Ich persönlich stehe auf Solos, die (auch) eine Melodieline haben. Das vermisse ich bei Dir. Das können manchmal nur 3 verschiedene Töne sein, die man variiert oder in verschiedenen Lagen spielt.
Wiederholungen - Wiederholungen - Widerholungen ---> Du hast keine und denkst vermutlich: "Klasse Solo! Hab' mich in keinem Takt wiederholt, da ich immer was anderes gespielt habe". Doch Du dadurch hast Du beim Zuhörer genau das Geneteil erreicht: der hat nach 30 Sekunden abgeschalten.Wiederholungen gefallen dem Gehör! Der Zuhörer empfindet Wiederholungen auch als bedeutend oder sogar logisch ...

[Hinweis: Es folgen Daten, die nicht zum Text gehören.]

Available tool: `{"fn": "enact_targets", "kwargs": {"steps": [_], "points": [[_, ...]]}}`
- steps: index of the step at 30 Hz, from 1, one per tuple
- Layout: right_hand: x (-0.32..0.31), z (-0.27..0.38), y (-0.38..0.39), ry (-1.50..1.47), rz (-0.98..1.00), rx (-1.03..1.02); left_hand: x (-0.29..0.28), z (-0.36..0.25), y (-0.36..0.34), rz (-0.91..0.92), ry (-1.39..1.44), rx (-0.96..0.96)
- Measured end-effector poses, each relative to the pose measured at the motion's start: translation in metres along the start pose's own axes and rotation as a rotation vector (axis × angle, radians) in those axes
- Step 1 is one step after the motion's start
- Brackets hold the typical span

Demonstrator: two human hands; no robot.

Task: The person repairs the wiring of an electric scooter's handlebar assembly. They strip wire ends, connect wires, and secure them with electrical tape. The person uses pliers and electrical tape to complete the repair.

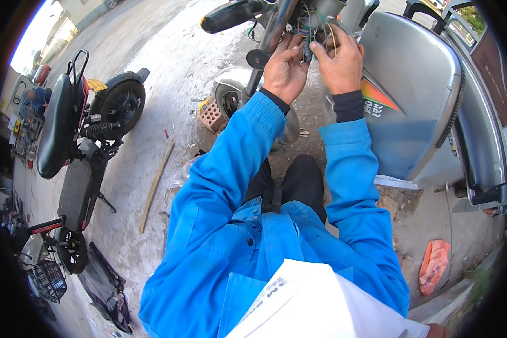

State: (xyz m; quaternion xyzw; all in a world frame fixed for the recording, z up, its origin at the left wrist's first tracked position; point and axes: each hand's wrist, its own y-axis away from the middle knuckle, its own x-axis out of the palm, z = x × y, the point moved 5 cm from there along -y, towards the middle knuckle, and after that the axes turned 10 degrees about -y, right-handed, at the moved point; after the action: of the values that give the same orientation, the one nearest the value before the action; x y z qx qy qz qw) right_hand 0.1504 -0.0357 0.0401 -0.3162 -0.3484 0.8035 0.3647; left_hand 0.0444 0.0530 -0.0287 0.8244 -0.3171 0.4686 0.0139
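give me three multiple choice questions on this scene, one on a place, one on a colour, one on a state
1. Where does the wooden stick lie?
A. on the ground between the parked black scooter and the person
B. across the grey seat
C. in the wire basket

2. What colour are the person's jacket sleeves?
A. red
B. blue
C. white

3. What are the hands doing?
A. resting in the lap
B. both up at the wire bundle below the handlebar
C. gripping the stick

Answers: 1 A, the stick lies on bare ground left of the person. 2 B, both sleeves are bright blue. 3 B, the left hand and right hand meet at the wires.
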Motion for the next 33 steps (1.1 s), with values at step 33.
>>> {"fn": "enact_targets", "kwargs": {"steps": [33], "points": [[-0.002,-0.017,-0.004,-0.683,-0.102,0.464,-0.006,0.000,0.042,-0.289,-0.729,0.019]]}}
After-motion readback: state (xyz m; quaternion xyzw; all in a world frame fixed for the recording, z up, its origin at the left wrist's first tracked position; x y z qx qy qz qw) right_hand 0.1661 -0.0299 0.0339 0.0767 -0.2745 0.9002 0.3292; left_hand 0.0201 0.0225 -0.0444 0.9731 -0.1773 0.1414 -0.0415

Eine besondere Art Aufmerksamkeit zu kreieren sind "arhythmische" Wiederholungen:
Überlege Dir z.B. ein ein 6/8 Lick mit 1/16 Noten, welches sich in einem 4/4 Takt wiederholt, um dann nach 4 Durchgängen wieder auf der 1. des 4/4 Taktes zu landen (weiß nicht, ob ich das verständlich ausgedrückt habe).
Du spielst häufig horizontal auf 2 Saiten. Das ist zwar auch ok. Warum aber so wenig vertikale Licks ? (von tiefer E-Saite zur hohen E-Saite in einer Lage).
Ich würde mir als nächstes ein viel kürzeres Solo vornehmen: 16 bis maximal 32 Takte und versuchen, diesem Solo eine Struktur zu verpassen.
Ich mache das so, dass ich - so wie Du - zunächst auf einem Solopart längere Zeit "rumnudele". Ich finde dann meisten ein paar Licks/Motive, die ich dann später als Ankerpunkte in das Solo einbaue. Beim "Rumnudeln" fällt mir dann auch ein, in welcher(n) Lage(n) das Solo abläuft. Ein guter Ein- und Ausstieg sind ebenfalls wichtig.
Und jetzt bin ich - nach so viel Wortschwall - meinem Image als alter Labersack wieder voll gerecht geworden ...
Wenn was Hilfreiches für Dich dabei war, würde es mich sehr freuen. Mach' weiter und nehme Dich regelmässig auf!